Ninguém é maluco de achar que atualmente os estaduais sejam torneios cobiçadíssimos.

Mas vejo como devaneio algumas propostas de limá-los do calendário e, por exemplo, liberar os clubes para excursões pelo exterior.

Os clubes brasileiros não competem pelo mesmo mercado que os grandes europeus e provavelmente jamais competirão.

Nosso futebol de clubes não é atraente e nem sequer conhecido em escala global.

Nossa praia, por enquanto, é tentar melhorar por aqui mesmo, tornar os clubes e campeonatos mais rentáveis e organizados.

Aplaudo a maioria das iniciativas do Bom Senso, mas faço essa ressalva com relação ao calendário. Claramente, e já disse isso para um executivo do Bom Senso, existe uma inspiração nos calendários de grandes nações futebolísticas europeias, notadamente a inglesa. Quem jogou lá provou dos melhores cardápios. Mas não se apresenta um menu feito ao gosto britânico para o consumidor brasileiros sem adaptações.

Vejo os estaduais como uma oportunidade jogada fora pela ganância e o amadorismo das federações. Eles deveriam ser os recepcionistas da nova temporada. Após as férias, o retorno ao futebol progressivamente, dando ritmo aos jogadores, apresentando as novas contratações, testando regras e formatos, fidelizando torcedores. Em tempo curto, permitindo, aí, sim, torneios de verão ou sendo eles próprios esses torneios.

Para que isso ocorra é preciso que os clubes entendam que são eles os donos do negócio e que os mais ricos precisam reservar uma parcela de seus ganhos para os mais pobres.

Não vejo saída a não ser que um percentual do que os gigantes recebem seja destinada aos clubes pequenos e médios para que eles sobrevivam e voltem a ser os fornecedores de matéria prima, interrompendo a maléfica atuação dos empresários mal intencionados.

Em alguns casos os torneios estaduais se justificam, em especial nos estados mais ricos. Em outros, competições regionais, com etapas classificatórias, parecem mais racionais. Taí o bom exemplo da Copa do Nordeste.
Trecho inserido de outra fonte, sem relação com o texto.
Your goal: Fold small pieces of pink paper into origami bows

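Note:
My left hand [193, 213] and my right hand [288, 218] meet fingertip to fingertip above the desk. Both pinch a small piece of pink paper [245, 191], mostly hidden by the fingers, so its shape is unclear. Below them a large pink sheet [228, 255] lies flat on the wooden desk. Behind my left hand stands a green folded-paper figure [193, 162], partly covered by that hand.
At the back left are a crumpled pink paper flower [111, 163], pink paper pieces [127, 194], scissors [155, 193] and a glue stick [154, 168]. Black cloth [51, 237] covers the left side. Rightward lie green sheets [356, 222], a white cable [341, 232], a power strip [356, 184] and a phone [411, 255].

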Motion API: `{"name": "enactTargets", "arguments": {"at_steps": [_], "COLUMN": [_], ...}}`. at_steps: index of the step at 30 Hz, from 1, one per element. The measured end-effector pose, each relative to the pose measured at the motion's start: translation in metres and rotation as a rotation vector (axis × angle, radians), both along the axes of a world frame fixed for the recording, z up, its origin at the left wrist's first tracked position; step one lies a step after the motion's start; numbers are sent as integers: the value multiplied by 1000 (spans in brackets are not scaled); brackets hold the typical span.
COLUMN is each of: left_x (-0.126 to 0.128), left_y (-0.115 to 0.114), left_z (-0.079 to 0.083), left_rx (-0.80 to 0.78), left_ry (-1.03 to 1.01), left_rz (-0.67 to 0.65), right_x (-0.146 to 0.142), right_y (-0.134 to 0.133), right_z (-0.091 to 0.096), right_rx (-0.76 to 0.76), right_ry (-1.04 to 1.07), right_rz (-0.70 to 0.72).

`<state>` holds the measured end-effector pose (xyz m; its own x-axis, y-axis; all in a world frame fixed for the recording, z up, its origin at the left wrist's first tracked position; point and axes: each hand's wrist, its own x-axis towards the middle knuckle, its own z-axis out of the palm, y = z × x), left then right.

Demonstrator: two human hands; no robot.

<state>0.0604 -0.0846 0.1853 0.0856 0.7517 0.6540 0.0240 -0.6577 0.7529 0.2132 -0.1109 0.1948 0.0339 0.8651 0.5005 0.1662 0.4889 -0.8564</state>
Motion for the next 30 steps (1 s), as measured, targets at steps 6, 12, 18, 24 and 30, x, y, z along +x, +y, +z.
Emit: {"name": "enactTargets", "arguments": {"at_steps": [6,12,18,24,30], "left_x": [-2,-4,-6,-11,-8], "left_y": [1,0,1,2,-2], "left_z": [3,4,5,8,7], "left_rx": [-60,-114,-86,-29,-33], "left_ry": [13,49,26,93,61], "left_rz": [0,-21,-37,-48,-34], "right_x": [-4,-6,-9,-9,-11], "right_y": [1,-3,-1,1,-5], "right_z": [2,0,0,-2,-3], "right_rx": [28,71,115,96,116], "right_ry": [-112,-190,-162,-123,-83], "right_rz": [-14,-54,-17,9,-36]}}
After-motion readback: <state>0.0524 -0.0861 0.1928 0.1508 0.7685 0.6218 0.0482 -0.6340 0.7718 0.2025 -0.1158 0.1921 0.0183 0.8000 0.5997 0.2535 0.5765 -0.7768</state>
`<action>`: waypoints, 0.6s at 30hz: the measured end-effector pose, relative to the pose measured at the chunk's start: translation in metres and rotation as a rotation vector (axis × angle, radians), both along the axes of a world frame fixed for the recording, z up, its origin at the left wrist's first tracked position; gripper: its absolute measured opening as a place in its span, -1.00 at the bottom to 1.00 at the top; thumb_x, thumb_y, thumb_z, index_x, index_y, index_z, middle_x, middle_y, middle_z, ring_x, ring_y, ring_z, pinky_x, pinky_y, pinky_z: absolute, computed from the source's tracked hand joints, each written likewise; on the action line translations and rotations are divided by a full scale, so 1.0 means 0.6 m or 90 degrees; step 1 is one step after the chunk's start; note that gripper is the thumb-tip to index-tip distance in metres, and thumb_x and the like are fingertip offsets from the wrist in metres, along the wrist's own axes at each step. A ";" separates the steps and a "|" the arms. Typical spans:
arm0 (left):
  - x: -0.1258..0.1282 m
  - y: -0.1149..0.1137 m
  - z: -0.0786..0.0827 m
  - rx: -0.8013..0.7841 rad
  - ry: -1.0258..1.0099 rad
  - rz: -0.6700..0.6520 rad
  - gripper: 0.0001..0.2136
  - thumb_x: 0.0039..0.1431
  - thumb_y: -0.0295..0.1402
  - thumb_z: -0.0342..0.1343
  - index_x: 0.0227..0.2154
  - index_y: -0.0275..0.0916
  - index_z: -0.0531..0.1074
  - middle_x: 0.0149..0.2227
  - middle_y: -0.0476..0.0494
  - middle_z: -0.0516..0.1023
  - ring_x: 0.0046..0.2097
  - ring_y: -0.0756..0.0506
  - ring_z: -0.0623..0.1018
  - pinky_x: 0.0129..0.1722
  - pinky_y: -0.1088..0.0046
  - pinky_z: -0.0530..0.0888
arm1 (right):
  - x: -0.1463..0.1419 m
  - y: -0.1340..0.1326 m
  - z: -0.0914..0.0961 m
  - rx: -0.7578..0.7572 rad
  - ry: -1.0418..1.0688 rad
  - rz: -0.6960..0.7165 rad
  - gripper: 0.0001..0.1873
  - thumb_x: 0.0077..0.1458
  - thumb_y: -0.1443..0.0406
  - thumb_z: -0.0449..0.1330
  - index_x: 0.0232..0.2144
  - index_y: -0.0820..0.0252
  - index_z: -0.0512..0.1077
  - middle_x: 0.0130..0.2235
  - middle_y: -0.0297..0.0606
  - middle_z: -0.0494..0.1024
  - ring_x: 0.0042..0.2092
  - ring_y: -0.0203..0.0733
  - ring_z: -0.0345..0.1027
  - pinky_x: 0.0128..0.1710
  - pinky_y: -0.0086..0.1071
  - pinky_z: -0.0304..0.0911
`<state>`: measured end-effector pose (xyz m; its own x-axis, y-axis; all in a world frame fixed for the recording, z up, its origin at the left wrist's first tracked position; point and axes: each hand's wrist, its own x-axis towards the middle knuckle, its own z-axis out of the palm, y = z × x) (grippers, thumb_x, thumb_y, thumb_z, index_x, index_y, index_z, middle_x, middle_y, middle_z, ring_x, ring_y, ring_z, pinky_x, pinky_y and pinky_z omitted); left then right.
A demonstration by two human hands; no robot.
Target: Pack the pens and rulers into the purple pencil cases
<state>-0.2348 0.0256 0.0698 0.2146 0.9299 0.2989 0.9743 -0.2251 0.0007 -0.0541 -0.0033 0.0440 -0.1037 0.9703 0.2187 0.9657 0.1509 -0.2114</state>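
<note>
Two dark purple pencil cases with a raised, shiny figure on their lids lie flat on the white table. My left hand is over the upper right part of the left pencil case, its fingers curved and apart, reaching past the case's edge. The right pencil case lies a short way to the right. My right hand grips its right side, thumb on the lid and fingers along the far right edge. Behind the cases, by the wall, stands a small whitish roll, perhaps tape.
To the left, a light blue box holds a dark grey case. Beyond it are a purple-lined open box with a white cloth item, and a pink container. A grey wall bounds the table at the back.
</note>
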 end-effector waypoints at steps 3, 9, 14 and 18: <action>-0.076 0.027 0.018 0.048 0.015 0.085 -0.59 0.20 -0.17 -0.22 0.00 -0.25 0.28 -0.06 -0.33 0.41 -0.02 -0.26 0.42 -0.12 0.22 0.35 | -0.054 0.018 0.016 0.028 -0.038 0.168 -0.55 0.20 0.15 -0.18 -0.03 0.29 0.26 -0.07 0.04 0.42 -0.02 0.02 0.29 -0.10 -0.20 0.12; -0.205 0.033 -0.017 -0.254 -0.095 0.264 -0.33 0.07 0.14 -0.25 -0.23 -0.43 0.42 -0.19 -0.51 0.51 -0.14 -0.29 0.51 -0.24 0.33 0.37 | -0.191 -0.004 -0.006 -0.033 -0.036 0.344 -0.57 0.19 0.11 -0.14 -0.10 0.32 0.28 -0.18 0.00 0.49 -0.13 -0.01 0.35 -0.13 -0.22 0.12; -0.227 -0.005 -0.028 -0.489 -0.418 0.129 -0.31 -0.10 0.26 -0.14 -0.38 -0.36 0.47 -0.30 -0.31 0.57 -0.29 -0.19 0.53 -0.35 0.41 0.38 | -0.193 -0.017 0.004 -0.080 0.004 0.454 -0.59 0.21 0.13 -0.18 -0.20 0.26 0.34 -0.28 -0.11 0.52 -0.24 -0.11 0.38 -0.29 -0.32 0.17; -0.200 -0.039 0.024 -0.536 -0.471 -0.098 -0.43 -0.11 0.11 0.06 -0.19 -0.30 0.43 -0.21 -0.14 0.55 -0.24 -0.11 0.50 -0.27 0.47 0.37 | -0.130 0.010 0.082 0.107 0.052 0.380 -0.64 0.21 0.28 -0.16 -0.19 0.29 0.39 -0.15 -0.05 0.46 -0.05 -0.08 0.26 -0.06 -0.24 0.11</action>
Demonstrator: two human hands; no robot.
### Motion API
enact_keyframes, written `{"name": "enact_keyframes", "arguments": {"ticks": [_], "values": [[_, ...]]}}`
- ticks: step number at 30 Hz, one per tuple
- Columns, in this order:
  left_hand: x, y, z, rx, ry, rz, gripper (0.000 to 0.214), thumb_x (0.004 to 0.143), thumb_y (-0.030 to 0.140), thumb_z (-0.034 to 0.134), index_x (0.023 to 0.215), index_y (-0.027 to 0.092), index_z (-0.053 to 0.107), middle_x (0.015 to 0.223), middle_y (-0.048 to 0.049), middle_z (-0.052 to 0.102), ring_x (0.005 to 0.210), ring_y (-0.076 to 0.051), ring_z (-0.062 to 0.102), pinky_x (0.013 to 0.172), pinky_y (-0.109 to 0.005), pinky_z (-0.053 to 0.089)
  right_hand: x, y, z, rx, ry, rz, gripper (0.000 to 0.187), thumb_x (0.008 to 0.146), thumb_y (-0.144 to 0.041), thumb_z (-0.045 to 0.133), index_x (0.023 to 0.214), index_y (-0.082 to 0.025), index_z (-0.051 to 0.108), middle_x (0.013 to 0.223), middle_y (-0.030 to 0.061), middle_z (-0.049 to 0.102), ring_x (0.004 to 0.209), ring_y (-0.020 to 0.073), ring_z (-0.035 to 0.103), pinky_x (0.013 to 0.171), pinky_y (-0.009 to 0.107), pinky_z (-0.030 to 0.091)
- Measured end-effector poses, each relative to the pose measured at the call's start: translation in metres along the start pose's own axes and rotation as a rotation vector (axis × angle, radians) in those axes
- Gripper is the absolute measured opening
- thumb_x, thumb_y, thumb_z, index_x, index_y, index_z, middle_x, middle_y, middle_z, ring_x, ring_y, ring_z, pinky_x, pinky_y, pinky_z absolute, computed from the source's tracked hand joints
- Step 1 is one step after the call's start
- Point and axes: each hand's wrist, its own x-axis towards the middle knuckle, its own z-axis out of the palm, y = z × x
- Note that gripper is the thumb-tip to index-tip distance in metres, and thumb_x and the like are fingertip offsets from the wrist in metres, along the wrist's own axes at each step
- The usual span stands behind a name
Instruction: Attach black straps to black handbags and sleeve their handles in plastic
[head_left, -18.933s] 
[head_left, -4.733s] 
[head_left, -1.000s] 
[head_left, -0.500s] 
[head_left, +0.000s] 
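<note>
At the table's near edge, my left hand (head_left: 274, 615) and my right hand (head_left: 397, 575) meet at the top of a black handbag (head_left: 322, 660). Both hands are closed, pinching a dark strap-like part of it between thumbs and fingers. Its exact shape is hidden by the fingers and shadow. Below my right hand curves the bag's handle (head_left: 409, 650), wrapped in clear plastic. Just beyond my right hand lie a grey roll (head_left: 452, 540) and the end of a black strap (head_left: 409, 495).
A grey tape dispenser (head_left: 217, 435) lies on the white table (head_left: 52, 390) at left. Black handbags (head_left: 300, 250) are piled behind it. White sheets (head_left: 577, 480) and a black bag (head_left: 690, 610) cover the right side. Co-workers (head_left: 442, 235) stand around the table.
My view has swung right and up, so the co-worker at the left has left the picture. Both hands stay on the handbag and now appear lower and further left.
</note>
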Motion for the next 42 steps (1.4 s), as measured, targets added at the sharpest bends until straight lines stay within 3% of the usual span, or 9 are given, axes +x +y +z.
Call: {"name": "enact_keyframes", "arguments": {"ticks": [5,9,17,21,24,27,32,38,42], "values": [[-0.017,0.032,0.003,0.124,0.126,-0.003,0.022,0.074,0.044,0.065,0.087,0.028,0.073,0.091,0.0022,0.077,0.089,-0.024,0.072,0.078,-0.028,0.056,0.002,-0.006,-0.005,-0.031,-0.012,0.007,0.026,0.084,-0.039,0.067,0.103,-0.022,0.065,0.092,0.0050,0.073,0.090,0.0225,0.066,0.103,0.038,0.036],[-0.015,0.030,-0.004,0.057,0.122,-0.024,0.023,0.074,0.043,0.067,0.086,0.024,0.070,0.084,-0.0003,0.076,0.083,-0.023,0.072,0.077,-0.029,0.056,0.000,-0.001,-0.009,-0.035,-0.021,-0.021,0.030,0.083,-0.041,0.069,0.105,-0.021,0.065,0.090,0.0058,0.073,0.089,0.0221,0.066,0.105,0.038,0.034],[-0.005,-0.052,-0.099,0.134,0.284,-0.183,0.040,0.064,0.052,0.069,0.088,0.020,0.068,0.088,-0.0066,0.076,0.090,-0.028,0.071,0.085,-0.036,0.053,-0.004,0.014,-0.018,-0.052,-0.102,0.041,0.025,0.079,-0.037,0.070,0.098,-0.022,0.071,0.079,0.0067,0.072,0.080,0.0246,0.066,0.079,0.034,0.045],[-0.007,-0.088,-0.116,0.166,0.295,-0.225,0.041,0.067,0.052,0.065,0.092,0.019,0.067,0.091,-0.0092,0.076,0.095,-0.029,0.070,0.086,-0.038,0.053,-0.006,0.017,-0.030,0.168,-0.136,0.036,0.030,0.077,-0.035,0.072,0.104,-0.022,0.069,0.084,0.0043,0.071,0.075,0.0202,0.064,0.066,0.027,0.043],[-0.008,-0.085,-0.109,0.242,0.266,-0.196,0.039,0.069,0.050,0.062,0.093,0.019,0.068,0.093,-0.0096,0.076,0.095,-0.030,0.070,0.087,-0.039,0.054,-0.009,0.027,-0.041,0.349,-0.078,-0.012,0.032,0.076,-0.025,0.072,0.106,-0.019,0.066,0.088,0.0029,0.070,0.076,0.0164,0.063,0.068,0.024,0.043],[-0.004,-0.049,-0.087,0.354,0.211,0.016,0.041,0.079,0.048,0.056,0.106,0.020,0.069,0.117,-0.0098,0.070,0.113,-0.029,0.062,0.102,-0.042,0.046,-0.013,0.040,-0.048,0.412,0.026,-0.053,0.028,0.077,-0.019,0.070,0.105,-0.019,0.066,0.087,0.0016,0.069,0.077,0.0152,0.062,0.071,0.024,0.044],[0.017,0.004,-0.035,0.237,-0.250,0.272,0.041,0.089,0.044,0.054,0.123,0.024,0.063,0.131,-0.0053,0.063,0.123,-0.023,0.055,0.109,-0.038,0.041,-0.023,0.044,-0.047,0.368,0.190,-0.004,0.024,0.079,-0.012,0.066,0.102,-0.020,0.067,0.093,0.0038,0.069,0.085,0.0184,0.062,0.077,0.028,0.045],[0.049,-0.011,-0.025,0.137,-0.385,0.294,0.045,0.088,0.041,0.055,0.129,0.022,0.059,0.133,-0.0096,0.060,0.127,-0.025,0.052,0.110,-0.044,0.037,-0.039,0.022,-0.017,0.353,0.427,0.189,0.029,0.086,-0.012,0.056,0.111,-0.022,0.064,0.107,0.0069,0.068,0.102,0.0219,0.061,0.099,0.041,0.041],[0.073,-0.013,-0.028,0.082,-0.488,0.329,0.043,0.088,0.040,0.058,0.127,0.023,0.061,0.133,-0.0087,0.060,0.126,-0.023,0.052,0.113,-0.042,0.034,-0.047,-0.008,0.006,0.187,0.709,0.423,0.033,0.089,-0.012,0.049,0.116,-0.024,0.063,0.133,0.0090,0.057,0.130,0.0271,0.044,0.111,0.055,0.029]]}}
Assim como os anacrônicos Tribunais de Justiça Desportiva, as federações estaduais de futebol ficaram sem propósito. O que acontece no Rio de Janeiro só não ganha eco em São Paulo, por exemplo, porque a federação paulista paga uma bela grana aos clubes grandes para que joguem seu torneio.

Mas excetuando-se as torcidas de Corinthians e Palmeiras, o torneio paulista mostrou total desinteresse dos torcedores. E, convenhamos, corintianos e palmeirenses estão animados por razões que escapam à qualidade do estadual. O alvinegro está voando na Libertadores e seu programa de sócio-torcedor tem uma bem sacada cláusula de fidelização que torna a ida aos jogos quase obrigatória. O alviverde curte seu belíssimo novo estádio e vê a formatação de um time promissor após uma temporada de filme de terror.

Mas os clubes também merecem um puxão de orelhas: assinam regulamentos que parecem não ter lido e depois reclamam. Falta a eles coragem para se posicionar, de forma uniforme. Até porque sempre existem aqueles que adoram roer a corda e pensam micro, prejudicando o macro.